Detective Inspector C. D. Sloane of the Calleshire police force is called in to investigate. He wants to know who murdered Mrs. Jenkins. Meanwhile, Henrietta is more concerned with finding out who she is since she now knows that Mrs. Jenkins wasn't her mother.

All Henrietta has to contribute to the investigation are stories her mother told her when she was growing up and she doesn't know how many of them were true. A break-in at their cottage indicates that someone is looking for something they are convinced Mrs. Jenkins had. All Henrietta knows is that her mother kept her papers in the locked bureau that the thieves broke into.

This was an engaging historical mystery. Attitudes about illegitimate children play a role in this one and highlight that it is a historical novel. I enjoyed all of the period detail. I also liked the various characters and have a bit of a soft spot for Sloane's young confederate who is being taught by Sloane but who is just a little dim.

Robin Bailey did a good job with the narration. I liked that he didn't even try to mimic women's voices but had quite a variety of men's voices at his disposal. ( )
  kmartin802 | Jun 27, 2023 |

I whizzed through this second Inspector Sloan book in a single car journey and was so immersed in it that I didn't mind being in an almost immobile queue of traffic for large parts of the trip. 'Henrietta Who?' has the same police personnel as 'The Religious Body' and it depends upon a cunning trap at the end to get the villain but otherwise it has little in common in either content or tone.

I was propelled through the book partly by the novelty of the idea: that a violent death reveals that Henrietta, a young woman approaching her twenty-first birthday, is not who she has been raised to believe she was. The subsequent investigation is as much about finding out who Henrietta is and why she was given a different identity as it is about investigating the violent death.

The pieces of the puzzle are revealed one at a time and with great dexterity. I enjoyed the view that they gave me of rural England in 1968, when World War II was a childhood memory for the youngest character, while the oldest one served in the Boer War, and when 'murder by motor vehicle' was rare enough to feel novel.
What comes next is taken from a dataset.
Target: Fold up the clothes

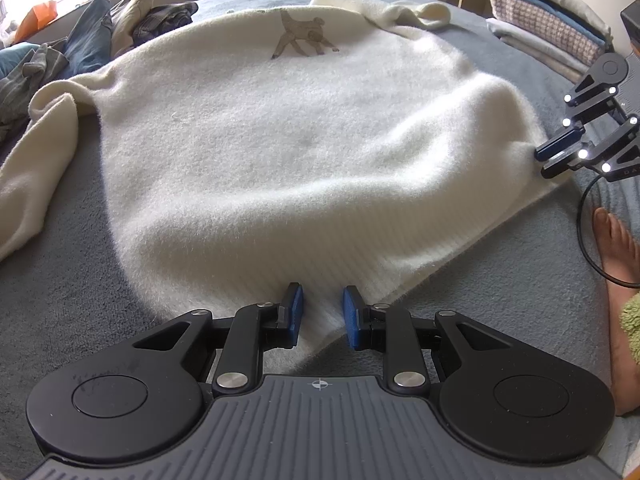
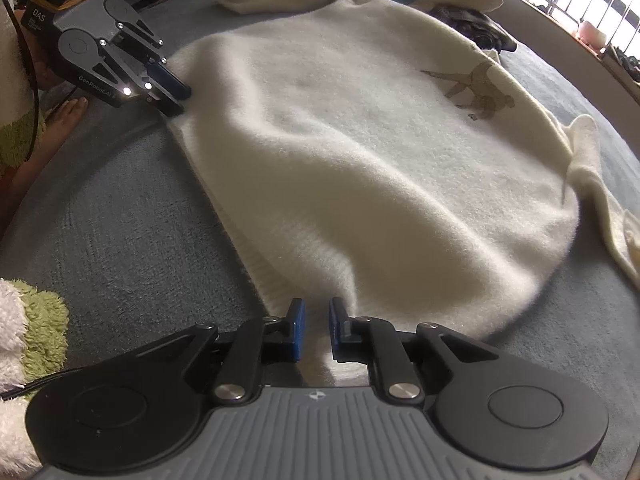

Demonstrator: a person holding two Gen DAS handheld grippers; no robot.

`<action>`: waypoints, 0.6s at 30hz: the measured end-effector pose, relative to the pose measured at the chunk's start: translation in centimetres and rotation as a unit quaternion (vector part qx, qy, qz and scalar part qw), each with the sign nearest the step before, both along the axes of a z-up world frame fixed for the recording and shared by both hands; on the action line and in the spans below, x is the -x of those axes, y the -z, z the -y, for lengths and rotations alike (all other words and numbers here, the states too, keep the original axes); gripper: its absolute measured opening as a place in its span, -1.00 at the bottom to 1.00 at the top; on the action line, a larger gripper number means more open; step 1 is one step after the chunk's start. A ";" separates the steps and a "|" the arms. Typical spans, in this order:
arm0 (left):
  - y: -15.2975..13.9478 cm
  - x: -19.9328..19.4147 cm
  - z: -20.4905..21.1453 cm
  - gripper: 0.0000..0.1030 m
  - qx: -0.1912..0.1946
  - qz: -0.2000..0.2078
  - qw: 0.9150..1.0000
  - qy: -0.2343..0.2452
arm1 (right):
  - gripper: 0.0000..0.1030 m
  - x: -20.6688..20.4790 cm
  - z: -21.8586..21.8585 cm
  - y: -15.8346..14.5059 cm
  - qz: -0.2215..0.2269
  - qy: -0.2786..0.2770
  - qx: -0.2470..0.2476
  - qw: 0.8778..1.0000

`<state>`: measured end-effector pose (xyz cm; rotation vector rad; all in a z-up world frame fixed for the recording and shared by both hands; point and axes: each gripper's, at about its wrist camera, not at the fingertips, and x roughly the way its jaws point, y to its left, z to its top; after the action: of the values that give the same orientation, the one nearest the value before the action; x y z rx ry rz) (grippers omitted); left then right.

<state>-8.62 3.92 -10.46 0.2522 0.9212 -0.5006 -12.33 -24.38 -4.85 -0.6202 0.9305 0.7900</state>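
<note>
Each gripper, left (image 1: pixel 322 316) and right (image 2: pixel 317 330), has a grey ribbed body, two round black discs, black link arms with silver screws, and blue pads (image 1: pixel 295 312) on the fingers. Small white lights shine on the links. A black cable (image 1: pixel 588 232) runs beside a bare foot (image 1: pixel 618 280). The person wears fluffy green and white fabric (image 2: pixel 28 332).

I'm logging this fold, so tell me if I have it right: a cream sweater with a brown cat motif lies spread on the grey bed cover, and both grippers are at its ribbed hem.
Nearly. The motif is a brown dog, not a cat; the left wrist view shows it most clearly. The rest holds: the cream sweater lies spread on the grey bed cover, and the left gripper and right gripper are both at its ribbed hem.
</note>
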 end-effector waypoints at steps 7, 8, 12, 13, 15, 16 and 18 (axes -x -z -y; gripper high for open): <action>0.0 0.1 0.2 -0.54 -0.003 0.001 1.000 -0.002 | -0.66 0.2 0.9 -1.7 -0.002 -0.001 -0.026 1.000; -0.1 0.1 0.2 -0.54 -0.003 0.000 1.000 -0.002 | -0.63 0.1 0.9 -1.6 0.000 0.003 -0.021 1.000; -0.1 0.1 0.2 -0.55 -0.004 0.001 1.000 -0.001 | -0.40 0.1 0.8 -0.6 -0.003 0.007 -0.010 1.000; -0.1 0.0 0.2 -0.55 -0.005 0.001 1.000 -0.001 | -0.39 0.1 0.6 -0.3 -0.002 0.004 -0.007 1.000; -0.1 0.1 0.2 -0.54 -0.005 0.001 1.000 -0.001 | -0.40 0.2 0.0 0.8 0.017 0.000 0.017 1.000; -0.1 0.1 0.2 -0.54 -0.005 0.001 1.000 -0.001 | -0.47 0.3 -0.2 1.3 0.031 -0.002 0.029 0.999; -0.1 0.1 0.2 -0.54 -0.006 0.002 1.000 -0.001 | -0.74 0.1 -0.1 1.4 0.037 -0.002 0.024 0.999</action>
<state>-8.73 3.73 -10.39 0.2628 0.9201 -0.4934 -12.48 -24.24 -6.20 -0.6885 0.8831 0.7448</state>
I can see that Catherine Aird is going to become a go-to author for comfort reads. Her ideas are original. Her storytelling has a light touch that keeps the plot moving without making it feel forced. Her humour, which plays upon the many ways in which we misunderstand each other, is mostly kind. Her close observation of people and places grounds her stories, making them easy to relax in.

She has also contrived a clever way to prevent the exposition needed to solve a puzzle from becoming tedious by providing Inspector Sloan with two foils to discuss the case with: his not-stupid but sometimes slow to see inferences and consequences young DC, who needs coaching and his micro-managing, usually impatient boss who is always looking for the quick solution, even when the solutions contradict one another. It seems to me that when Sloan is talking to either of these two, he's the voice of the author tickling the reader to work things out for themselves. Aird softens the edge of this kind tickling by imbuing both relationships with an attitude of long-suffering humour from Sloan.

Aird's novels are bite-size things, almost novellas by modern standards, so, to me, they're like watching an episode of a clever police series where the detective solves a new mystery in a new setting every week.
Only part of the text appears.